WHAT YOU HAVE TO DO:
Because the material must be preserved as it stands, copy every line exactly.

──────── RAW DATA ────────

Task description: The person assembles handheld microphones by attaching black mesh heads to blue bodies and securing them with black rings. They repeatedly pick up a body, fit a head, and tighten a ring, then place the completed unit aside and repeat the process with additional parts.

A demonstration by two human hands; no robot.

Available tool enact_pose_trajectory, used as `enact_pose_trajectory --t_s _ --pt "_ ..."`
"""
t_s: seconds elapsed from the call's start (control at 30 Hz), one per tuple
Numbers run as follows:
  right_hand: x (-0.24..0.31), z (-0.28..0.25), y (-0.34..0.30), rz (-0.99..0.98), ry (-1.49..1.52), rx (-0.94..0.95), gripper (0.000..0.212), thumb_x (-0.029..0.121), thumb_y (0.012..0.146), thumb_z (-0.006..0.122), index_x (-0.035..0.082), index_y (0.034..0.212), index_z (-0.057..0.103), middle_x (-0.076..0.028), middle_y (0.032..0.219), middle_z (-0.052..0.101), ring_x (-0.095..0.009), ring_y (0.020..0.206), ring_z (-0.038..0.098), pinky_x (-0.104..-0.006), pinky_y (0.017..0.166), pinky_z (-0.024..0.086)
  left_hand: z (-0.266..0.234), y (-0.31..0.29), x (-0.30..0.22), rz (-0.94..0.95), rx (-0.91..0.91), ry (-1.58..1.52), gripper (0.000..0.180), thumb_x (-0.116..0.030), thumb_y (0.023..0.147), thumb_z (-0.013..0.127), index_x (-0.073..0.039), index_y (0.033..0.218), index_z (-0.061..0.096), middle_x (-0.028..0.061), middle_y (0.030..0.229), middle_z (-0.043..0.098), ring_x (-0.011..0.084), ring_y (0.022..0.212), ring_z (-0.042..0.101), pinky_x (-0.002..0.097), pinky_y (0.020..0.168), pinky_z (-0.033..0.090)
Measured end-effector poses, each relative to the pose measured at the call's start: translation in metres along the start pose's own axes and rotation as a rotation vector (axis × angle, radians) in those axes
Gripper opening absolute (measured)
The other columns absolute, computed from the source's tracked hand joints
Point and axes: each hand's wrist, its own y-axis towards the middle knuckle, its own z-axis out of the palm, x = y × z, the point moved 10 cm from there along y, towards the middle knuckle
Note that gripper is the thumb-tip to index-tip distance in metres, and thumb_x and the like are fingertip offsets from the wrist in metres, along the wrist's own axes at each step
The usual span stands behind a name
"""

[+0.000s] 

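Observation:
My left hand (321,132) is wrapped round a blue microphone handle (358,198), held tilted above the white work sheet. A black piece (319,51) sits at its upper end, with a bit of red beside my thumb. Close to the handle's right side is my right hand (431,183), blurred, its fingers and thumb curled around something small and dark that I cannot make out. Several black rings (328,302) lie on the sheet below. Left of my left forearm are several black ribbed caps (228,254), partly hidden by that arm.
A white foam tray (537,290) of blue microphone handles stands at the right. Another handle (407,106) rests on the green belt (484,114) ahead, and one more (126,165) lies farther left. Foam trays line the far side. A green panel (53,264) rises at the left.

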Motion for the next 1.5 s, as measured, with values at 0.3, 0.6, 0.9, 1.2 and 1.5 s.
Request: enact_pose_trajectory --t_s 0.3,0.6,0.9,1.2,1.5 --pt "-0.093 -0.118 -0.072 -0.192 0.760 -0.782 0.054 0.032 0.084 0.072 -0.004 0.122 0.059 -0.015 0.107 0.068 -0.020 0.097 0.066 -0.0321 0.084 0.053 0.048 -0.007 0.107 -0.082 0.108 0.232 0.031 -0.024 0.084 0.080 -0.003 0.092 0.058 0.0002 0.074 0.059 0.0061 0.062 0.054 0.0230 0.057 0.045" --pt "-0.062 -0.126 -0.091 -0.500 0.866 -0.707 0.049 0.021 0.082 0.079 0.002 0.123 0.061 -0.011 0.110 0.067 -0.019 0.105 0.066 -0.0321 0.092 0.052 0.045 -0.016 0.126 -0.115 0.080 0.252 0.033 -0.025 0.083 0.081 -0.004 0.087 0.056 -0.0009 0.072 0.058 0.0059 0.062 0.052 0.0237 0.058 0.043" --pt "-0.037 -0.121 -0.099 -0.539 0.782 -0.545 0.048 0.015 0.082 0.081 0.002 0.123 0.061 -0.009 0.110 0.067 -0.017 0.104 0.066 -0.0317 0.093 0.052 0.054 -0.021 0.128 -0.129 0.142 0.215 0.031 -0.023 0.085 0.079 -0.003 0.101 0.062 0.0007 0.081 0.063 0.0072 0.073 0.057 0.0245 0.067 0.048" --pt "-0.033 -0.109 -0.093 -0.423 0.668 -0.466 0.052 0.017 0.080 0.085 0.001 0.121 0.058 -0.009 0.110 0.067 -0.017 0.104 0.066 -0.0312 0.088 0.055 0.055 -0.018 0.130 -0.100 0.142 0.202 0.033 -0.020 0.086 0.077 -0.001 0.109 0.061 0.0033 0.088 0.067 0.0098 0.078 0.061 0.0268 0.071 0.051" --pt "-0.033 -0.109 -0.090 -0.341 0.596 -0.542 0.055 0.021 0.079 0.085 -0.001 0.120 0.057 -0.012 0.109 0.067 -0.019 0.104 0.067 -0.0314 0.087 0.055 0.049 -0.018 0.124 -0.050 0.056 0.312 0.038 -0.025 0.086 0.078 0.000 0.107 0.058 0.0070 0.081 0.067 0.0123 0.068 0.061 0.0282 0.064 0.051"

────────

TASK RESULT:
Task description: The person assembles handheld microphones by attaching black mesh heads to blue bodies and securing them with black rings. They repeatedly pick up a body, fit a head, and tighten a ring, then place the completed unit aside and repeat the process with additional parts.

A demonstration by two human hands; no robot.

Available tool enact_pose_trajectory, used as `enact_pose_trajectory --t_s _ --pt "_ ..."`
"""
t_s: seconds elapsed from the call's start (control at 30 Hz), one per tuple
Numbers run as follows:
  right_hand: x (-0.24..0.31), z (-0.28..0.25), y (-0.34..0.30), rz (-0.99..0.98), ry (-1.49..1.52), rx (-0.94..0.95), gripper (0.000..0.212), thumb_x (-0.029..0.121), thumb_y (0.012..0.146), thumb_z (-0.006..0.122), index_x (-0.035..0.082), index_y (0.034..0.212), index_z (-0.057..0.103), middle_x (-0.076..0.028), middle_y (0.032..0.219), middle_z (-0.052..0.101), ring_x (-0.095..0.009), ring_y (0.020..0.206), ring_z (-0.038..0.098), pinky_x (-0.104..-0.006), pinky_y (0.017..0.166), pinky_z (-0.024..0.086)
  left_hand: z (-0.266..0.234), y (-0.31..0.29), x (-0.30..0.22), rz (-0.94..0.95), rx (-0.91..0.91), ry (-1.58..1.52), gripper (0.000..0.180), thumb_x (-0.116..0.030), thumb_y (0.023..0.147), thumb_z (-0.013..0.127), index_x (-0.073..0.039), index_y (0.033..0.218), index_z (-0.061..0.096), middle_x (-0.028..0.061), middle_y (0.030..0.229), middle_z (-0.043..0.098), ring_x (-0.011..0.084), ring_y (0.022..0.212), ring_z (-0.042..0.101), pinky_x (-0.002..0.097), pinky_y (0.020..0.168), pinky_z (-0.033..0.090)
Measured end-effector poses, each relative to the pose measured at the call's start: translation in metres along the start pose's own axes and rotation as a rotation vector (axis × angle, radians) in those axes
Gripper opening absolute (measured)
The other columns absolute, computed from the source's tracked hand joints
Point and axes: each hand's wrist, its own y-axis towards the middle knuckle, its own z-axis out of the palm, x = y × z, the point moved 10 cm from there along y, towards the middle knuckle
Note that gripper is the thumb-tip to index-tip distance in metres, and thumb_x and the like are fingertip offsets from the wrist in metres, along the wrist's own axes at each step
The usual span stands behind a name
"""

[+0.000s] 

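Observation:
My left hand (321,132) is wrapped round a blue microphone handle (358,198), held tilted above the white work sheet. A black piece (319,51) sits at its upper end, with a bit of red beside my thumb. Close to the handle's right side is my right hand (431,183), blurred, its fingers and thumb curled around something small and dark that I cannot make out. Several black rings (328,302) lie on the sheet below. Left of my left forearm are several black ribbed caps (228,254), partly hidden by that arm.
A white foam tray (537,290) of blue microphone handles stands at the right. Another handle (407,106) rests on the green belt (484,114) ahead, and one more (126,165) lies farther left. Foam trays line the far side. A green panel (53,264) rises at the left.
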
Motion for the next 1.5 s, as measured, with values at 0.3, 0.6, 0.9, 1.2 and 1.5 s.
Request: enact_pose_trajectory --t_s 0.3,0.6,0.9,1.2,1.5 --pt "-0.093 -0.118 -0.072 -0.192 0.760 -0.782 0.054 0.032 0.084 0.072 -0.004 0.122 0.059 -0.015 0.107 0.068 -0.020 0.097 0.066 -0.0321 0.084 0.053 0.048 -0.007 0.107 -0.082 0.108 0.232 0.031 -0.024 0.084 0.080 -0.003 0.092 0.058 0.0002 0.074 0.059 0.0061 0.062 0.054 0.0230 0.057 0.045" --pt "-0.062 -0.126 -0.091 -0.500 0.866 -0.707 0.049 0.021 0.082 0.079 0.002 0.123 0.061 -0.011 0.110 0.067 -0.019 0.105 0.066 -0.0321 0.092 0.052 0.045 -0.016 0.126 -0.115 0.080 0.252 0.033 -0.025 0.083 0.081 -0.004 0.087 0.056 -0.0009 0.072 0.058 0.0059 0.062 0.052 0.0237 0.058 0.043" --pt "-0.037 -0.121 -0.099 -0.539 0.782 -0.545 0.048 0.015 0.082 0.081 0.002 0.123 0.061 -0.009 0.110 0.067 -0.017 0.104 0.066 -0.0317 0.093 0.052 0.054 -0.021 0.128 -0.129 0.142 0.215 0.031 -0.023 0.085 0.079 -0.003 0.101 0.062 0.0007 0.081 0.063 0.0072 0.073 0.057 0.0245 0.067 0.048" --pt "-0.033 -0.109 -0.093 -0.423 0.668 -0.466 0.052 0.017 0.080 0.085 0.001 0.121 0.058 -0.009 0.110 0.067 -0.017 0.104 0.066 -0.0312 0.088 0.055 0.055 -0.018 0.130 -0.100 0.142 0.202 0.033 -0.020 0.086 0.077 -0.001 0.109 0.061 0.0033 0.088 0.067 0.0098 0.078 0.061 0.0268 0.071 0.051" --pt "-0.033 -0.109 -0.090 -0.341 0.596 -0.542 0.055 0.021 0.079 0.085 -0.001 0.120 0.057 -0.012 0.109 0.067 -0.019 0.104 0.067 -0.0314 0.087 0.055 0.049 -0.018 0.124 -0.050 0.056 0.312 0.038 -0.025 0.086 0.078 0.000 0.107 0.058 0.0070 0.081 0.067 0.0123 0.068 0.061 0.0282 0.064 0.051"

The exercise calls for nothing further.